### Required work
Go through the listing and state how many lines hold the string "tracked". Nothing else is needed.

>>>

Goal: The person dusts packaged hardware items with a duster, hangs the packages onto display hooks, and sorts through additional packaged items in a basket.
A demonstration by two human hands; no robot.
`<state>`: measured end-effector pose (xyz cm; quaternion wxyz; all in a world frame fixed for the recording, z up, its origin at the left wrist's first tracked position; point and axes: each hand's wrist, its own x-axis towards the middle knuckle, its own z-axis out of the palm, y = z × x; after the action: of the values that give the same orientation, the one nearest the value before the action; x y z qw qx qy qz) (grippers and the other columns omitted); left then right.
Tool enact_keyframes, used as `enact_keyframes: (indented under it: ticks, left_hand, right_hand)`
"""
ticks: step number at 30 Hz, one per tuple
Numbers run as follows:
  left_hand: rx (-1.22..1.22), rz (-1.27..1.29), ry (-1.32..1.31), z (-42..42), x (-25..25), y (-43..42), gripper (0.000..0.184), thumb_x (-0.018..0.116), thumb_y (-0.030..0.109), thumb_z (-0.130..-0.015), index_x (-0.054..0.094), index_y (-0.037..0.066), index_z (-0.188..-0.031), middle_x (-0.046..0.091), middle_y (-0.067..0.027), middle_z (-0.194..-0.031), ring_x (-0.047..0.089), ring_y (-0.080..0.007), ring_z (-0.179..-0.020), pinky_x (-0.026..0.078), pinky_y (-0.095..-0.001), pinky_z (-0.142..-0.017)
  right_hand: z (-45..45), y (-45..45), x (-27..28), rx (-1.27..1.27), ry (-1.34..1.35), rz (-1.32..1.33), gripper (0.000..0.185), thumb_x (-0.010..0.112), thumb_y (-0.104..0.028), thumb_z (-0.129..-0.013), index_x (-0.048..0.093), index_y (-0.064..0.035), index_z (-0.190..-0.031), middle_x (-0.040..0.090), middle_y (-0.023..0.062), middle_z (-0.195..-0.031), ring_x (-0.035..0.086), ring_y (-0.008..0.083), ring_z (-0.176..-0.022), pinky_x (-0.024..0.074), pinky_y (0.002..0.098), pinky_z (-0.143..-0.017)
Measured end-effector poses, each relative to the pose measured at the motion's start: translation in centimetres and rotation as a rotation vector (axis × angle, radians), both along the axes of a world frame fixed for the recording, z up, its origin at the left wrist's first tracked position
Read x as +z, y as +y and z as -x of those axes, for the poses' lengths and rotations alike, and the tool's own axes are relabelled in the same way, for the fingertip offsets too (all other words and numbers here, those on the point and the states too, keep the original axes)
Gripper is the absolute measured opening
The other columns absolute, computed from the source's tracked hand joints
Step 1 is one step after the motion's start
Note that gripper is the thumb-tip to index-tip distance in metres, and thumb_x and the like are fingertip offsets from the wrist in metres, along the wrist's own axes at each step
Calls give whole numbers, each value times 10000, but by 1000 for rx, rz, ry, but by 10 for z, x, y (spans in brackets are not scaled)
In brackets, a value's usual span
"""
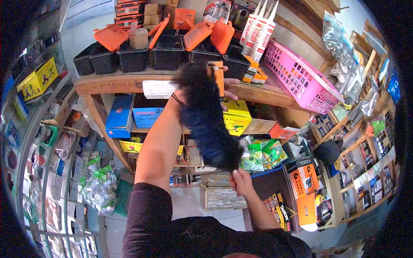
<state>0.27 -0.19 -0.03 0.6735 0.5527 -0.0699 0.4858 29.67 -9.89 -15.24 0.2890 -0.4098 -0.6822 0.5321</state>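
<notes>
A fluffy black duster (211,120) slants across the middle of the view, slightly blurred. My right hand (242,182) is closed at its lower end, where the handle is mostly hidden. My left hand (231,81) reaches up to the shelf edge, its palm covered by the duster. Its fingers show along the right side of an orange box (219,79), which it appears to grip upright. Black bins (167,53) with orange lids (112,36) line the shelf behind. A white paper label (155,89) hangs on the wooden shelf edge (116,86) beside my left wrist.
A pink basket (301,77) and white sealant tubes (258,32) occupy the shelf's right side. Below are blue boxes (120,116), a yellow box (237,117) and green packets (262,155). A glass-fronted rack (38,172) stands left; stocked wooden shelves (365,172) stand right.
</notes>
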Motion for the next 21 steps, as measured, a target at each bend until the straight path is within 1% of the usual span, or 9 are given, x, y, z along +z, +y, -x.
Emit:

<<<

### Response to the exercise
3